The story behind these books is remarkable in itself. Starting about 1966, high school teacher Eliot Wigginton armed his students with notepads and tape recorders and sent them out to interview the denizens of the Southern Appalachians about traditional folk ways. The result was Foxfire Magazine, a student publication that Wigginton and his classes eventually compiled into an eight-book set from 1972 to 1984. (By 2004, the series had grown to 12 volumes with more than 9 million circulating copies.)
My dad was an avid fan of the initial series and, growing up, I also became absorbed by each new addition to his collection. Foxfire 1 dealt with hog dressing, log cabin building, mountain crafts and foods, “planting by the signs,” snake lore, hunting tales, faith healing, moonshining “and other affairs of plain living.” Later volumes would serve as equally eclectic guides to ghost tales, animal care, gardening, weaving, midwifing, home remedies, wagon and banjo making, blacksmithing and more.

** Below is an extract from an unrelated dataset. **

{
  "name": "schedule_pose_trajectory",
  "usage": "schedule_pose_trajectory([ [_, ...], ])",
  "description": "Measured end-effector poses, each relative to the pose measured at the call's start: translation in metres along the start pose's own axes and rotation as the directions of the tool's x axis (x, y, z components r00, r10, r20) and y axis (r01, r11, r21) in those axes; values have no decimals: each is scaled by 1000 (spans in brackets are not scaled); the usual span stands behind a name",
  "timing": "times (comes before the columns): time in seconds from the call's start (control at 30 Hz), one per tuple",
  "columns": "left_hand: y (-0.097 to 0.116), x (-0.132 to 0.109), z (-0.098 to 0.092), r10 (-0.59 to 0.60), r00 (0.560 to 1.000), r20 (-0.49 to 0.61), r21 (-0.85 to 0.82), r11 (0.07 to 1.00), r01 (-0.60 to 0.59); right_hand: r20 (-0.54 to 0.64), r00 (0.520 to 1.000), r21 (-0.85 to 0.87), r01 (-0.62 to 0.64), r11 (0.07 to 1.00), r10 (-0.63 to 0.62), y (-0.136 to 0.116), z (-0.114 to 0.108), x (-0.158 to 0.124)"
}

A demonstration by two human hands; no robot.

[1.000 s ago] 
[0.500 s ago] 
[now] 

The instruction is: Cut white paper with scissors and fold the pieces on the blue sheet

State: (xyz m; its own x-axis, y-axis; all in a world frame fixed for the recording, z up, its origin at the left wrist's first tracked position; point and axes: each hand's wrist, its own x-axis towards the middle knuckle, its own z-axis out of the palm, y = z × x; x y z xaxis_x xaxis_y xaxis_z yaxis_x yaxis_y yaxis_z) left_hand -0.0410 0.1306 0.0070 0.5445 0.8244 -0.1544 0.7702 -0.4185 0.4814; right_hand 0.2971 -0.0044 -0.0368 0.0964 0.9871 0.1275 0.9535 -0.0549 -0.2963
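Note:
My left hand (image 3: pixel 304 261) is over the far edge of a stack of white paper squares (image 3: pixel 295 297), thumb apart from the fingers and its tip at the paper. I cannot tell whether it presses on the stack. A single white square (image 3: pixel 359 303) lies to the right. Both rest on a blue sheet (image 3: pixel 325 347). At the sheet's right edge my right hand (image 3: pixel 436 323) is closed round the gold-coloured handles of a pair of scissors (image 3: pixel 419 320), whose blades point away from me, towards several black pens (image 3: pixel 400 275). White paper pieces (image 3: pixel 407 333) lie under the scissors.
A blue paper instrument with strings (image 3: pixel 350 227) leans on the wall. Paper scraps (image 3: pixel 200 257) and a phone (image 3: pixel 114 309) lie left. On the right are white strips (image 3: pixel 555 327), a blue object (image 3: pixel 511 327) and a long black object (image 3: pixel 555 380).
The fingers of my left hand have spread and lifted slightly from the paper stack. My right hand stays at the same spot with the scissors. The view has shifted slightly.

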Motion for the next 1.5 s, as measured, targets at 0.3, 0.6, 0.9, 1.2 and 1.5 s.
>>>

Being a heritage-minded bunch, I think this blog’s readership would appreciate these books, which are captivating on so many levels. Wigginton’s students may have started out as amateur journalist-sociologists, but they quickly got caught up in the lives of their “hillbilly” interviewees. The books display a deep affection not just for the lost bits of Americana the kids discover, but for the old-timers whose oral histories they record. You sense that, somewhere along the line, the students came to understand themselves as custodians of dying but meaningful traditions, which they in turn felt compelled to pass along in honor of their mentors.
To me the books are timeless. Having recently borrowed them again from my Dad’s shelf, I’m once more struck by the stark contrasts they paint between urban and rural living one generation to the next. The people and customs we encounter in the Foxfire series are as removed from modern L.A. as you can get. Yet, incredibly, it wasn’t that long ago in our history that Angelenos lived a similar frontier life.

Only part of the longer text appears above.